## Problem description
From the first line to the last, copy the data below word for word.

## Exercise data
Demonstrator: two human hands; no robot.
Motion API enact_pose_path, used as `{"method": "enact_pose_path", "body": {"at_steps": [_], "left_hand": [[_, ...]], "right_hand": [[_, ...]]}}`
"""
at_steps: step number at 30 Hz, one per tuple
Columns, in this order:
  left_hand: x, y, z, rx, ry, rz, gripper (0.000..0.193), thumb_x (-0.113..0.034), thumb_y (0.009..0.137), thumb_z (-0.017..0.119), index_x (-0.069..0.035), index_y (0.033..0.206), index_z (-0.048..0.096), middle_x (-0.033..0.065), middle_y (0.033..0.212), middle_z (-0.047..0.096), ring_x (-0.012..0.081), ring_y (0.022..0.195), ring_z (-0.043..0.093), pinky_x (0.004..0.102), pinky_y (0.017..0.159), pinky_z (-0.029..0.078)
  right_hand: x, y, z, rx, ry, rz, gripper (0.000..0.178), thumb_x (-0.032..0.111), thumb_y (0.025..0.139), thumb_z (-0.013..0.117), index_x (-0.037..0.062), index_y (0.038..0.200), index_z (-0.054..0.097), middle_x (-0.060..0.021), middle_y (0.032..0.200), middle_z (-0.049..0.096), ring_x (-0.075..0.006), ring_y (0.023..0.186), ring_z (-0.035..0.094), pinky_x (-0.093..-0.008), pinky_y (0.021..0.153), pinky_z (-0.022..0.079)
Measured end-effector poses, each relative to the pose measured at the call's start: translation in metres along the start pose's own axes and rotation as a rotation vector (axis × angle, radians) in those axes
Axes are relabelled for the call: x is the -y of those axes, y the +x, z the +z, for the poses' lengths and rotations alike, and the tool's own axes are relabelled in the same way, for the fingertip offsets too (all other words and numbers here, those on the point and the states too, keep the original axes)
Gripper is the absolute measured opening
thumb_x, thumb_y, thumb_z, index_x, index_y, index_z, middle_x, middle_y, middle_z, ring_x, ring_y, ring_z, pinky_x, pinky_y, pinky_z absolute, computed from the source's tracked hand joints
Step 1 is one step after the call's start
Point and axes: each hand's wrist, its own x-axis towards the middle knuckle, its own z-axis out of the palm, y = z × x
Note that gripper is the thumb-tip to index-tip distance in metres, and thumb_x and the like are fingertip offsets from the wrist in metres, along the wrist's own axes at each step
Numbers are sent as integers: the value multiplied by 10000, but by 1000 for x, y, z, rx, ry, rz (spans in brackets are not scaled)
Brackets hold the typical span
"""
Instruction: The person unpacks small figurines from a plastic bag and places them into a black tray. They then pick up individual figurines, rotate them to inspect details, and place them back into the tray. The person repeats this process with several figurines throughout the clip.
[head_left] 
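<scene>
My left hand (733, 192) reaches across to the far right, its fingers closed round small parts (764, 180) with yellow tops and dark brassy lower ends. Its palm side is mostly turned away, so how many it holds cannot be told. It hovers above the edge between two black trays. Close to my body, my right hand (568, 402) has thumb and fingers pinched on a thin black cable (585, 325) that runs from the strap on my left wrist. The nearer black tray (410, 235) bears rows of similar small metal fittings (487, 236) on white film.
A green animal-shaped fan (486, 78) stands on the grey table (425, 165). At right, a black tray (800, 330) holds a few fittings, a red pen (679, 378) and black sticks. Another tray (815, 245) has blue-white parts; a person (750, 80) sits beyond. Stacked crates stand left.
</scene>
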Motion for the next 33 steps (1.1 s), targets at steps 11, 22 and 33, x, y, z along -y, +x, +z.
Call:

## Expected answer
Demonstrator: two human hands; no robot.
Motion API enact_pose_path, used as `{"method": "enact_pose_path", "body": {"at_steps": [_], "left_hand": [[_, ...]], "right_hand": [[_, ...]]}}`
"""
at_steps: step number at 30 Hz, one per tuple
Columns, in this order:
  left_hand: x, y, z, rx, ry, rz, gripper (0.000..0.193), thumb_x (-0.113..0.034), thumb_y (0.009..0.137), thumb_z (-0.017..0.119), index_x (-0.069..0.035), index_y (0.033..0.206), index_z (-0.048..0.096), middle_x (-0.033..0.065), middle_y (0.033..0.212), middle_z (-0.047..0.096), ring_x (-0.012..0.081), ring_y (0.022..0.195), ring_z (-0.043..0.093), pinky_x (0.004..0.102), pinky_y (0.017..0.159), pinky_z (-0.029..0.078)
  right_hand: x, y, z, rx, ry, rz, gripper (0.000..0.178), thumb_x (-0.032..0.111), thumb_y (0.025..0.139), thumb_z (-0.013..0.117), index_x (-0.037..0.062), index_y (0.038..0.200), index_z (-0.054..0.097), middle_x (-0.060..0.021), middle_y (0.032..0.200), middle_z (-0.049..0.096), ring_x (-0.075..0.006), ring_y (0.023..0.186), ring_z (-0.035..0.094), pinky_x (-0.093..-0.008), pinky_y (0.021..0.153), pinky_z (-0.022..0.079)
Measured end-effector poses, each relative to the pose measured at the call's start: translation in metres along the start pose's own axes and rotation as a rotation vector (axis × angle, radians) in those axes
Axes are relabelled for the call: x is the -y of those axes, y the +x, z the +z, for the poses' lengths and rotations alike, and the tool's own axes are relabelled in the same way, for the fingertip offsets too (all other words and numbers here, those on the point and the states too, keep the original axes)
Gripper is the absolute measured opening
thumb_x, thumb_y, thumb_z, index_x, index_y, index_z, middle_x, middle_y, middle_z, ring_x, ring_y, ring_z, pinky_x, pinky_y, pinky_z absolute, computed from the source's tracked hand joints
Step 1 is one step after the call's start
Point and axes: each hand's wrist, its own x-axis towards the middle knuckle, its own z-axis out of the palm, y = z × x
Note that gripper is the thumb-tip to index-tip distance in metres, and thumb_x and the like are fingertip offsets from the wrist in metres, along the wrist's own axes at each step
Numbers are sent as integers: the value multiplied by 10000, but by 1000 for x, y, z, rx, ry, rz (spans in brackets are not scaled)
Brackets hold the typical span
"""
Instruction: The person unpacks small figurines from a plastic bag and places them into a black tray. They then pick up individual figurines, rotate them to inspect details, and place them back into the tray. The person repeats this process with several figurines throughout the clip.
[head_left] 
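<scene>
My left hand (733, 192) reaches across to the far right, its fingers closed round small parts (764, 180) with yellow tops and dark brassy lower ends. Its palm side is mostly turned away, so how many it holds cannot be told. It hovers above the edge between two black trays. Close to my body, my right hand (568, 402) has thumb and fingers pinched on a thin black cable (585, 325) that runs from the strap on my left wrist. The nearer black tray (410, 235) bears rows of similar small metal fittings (487, 236) on white film.
A green animal-shaped fan (486, 78) stands on the grey table (425, 165). At right, a black tray (800, 330) holds a few fittings, a red pen (679, 378) and black sticks. Another tray (815, 245) has blue-white parts; a person (750, 80) sits beyond. Stacked crates stand left.
</scene>
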Motion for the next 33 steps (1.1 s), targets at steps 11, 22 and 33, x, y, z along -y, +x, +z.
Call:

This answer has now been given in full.